For Sri Lanka, the immediate need is to manage a safe landing amidst this crisis by borrowing in the short-term from any international actor who lends at lower interest rates, and avoid a balance of payment led bankruptcy. Going with a begging bowl is the price to pay for the neoliberal policies of successive governments; including trade liberalisation leading to a high import bill and urban/infrastructure development with little returns.
In this context, the sustainable and prudent financial strategy for Sri Lanka over the medium term would be one of keeping domestic interest rates low, public financing through domestic debt and increasing the government coffers through re-distributive wealth taxes. However, as Keynes famously said, during an economic depression believing that reducing interest rates would increase economic activity is like “pushing on a string.” Capitalists will not invest when the economy is shrinking and returns are low if not negative, as their only motive is profit. Therefore, the government needs to borrow cheaply, and increase investment to stimulate the economy towards creating employment and increasing income streams.
The broader point is that lower interest rates across the board will ensure that the wealthy do not earn by merely sitting on their wealth. The future direction of the global economy also depends on what happens to global finance capital, also known as fictitious capital. What will become of the financial markets that have been ballooning into never-never-land? Without possibilities of investment for this excess surplus capital, particularly with the global economy in contraction, the bubble will inevitably burst.
These are great times of change, both materially and ideologically. Reflecting on the World Bank and IMF annual meetings, the London-based Financial Times, considered the voice of global capital, in an article on 16 October 2020 titled, ‘Global economy: The week that austerity was officially buried’ had the following to say:
“This was the week we witnessed the funeral of austerity. Those who used to worship at its altar now urge countries to throw caution to the wind. Fiscal orthodoxy, practised over decades since the debt crises and inflation of the 1970s and 1980s, has been replaced with fiscal activism.”

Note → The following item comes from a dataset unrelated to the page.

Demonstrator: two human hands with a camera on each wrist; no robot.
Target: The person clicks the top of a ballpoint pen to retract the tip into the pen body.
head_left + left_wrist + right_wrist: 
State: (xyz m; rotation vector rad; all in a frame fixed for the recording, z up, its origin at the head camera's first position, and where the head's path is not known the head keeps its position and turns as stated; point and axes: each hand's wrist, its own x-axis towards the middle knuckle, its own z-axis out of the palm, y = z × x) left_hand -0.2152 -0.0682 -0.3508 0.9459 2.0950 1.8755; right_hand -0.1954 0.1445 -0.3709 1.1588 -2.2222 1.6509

Indeed, the old are dying, even though the Sri Lankan economic establishment are refusing to attend their funeral. Neoliberalism got a second wind after the Global Economic Crisis of 2008 with the movement for austerity that sought cuts to the remains of social welfare. Now austerity, one strong pillar of the neoliberal class project, is being buried by the IMF, the chief guardian of neoliberalism.
In the weeks ahead, as Sri Lanka unveils perhaps the most significant Budget in recent decades, a budget that is likely to break or float the economy, I will be writing about the implications of the global shift for the Sri Lankan economy and the new alternatives we must seek. For now, during these hard times, we can find some solace in the funeral of austerity.